Early Aβ-targeting interventions in mouse models of Alzheimer pathology

Abstract

Alzheimer’s disease (AD) is the leading form of dementia affecting approximately 35 million people worldwide. So far, only symptomatic treatment is approved which does not change the course of the disease. Over the last years, prevention trials for AD started to rise new hope for effective therapies based on the knowledge that changes in amyloid-β (Aβ) levels can be detected more than two decades before symptom onset. However, the most beneficial timepoint for early intervention and the best treatment strategies remain unknown. We examined the concepts of β-site amyloid precursor protein cleaving enzyme 1 (BACE1) inhibition and anti Aβ immunization as prevention strategies. In the first study of this thesis, the optimal timepoint for intervention during pathogenesis was determined. Amyloid precursor protein (APP) transgenic mice were treated for three months with a potent BACE1 inhibitor at an early, intermediate or late stage of pathology or chronically for either half-lifelong or lifelong duration. Effects on neurodegeneration and associated pathologies were established. In the second study, well described anti-Aβ antibodies were applied to APP transgenic mice at initial stage of β-amyloidosis. Their ability to neutralize seeding-active Aβ assemblies was investigated in order to assess preventive effects at sub-threshold Aβ levels before Aβ increase can be detected.

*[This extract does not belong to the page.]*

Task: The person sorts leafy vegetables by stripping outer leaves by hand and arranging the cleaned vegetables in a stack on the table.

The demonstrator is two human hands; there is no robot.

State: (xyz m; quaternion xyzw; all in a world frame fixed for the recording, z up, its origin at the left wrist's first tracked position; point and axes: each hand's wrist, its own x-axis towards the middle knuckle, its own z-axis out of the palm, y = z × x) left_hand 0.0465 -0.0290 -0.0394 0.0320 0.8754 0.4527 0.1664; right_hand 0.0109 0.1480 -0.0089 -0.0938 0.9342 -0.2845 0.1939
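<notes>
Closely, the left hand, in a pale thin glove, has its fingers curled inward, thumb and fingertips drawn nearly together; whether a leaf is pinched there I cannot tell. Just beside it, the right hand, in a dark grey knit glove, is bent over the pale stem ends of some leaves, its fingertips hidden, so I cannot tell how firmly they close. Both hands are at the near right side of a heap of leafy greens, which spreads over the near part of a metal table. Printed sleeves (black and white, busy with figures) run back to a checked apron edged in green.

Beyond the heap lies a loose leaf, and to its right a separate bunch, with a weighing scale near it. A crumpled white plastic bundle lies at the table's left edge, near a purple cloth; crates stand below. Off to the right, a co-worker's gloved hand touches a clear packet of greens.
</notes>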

Furthermore, antibody recognition profiles using size-fractionated brain-derived Aβ assemblies were established. In the first study, early BACE1 inhibition robustly reduced Aβ deposition and halted neurodegeneration, whereas at later stages of pathology, neurodegeneration became uncoupled of β-amyloidosis. In the second study, acute immunization with an anti-Aβ antibody led to a long-term significant reduction of Aβ deposition and downstream pathologies, demonstrating the presence of pathogenic Aβ seeds before Aβ deposition can be detected. Findings imply that preclinical therapy should shift to initial stages of Aβ dyshomeostasis before β-amyloid deposition is detectable. This primary prevention approach may forestall further seed formation and neurodegeneration, thereby preventing the onset of AD.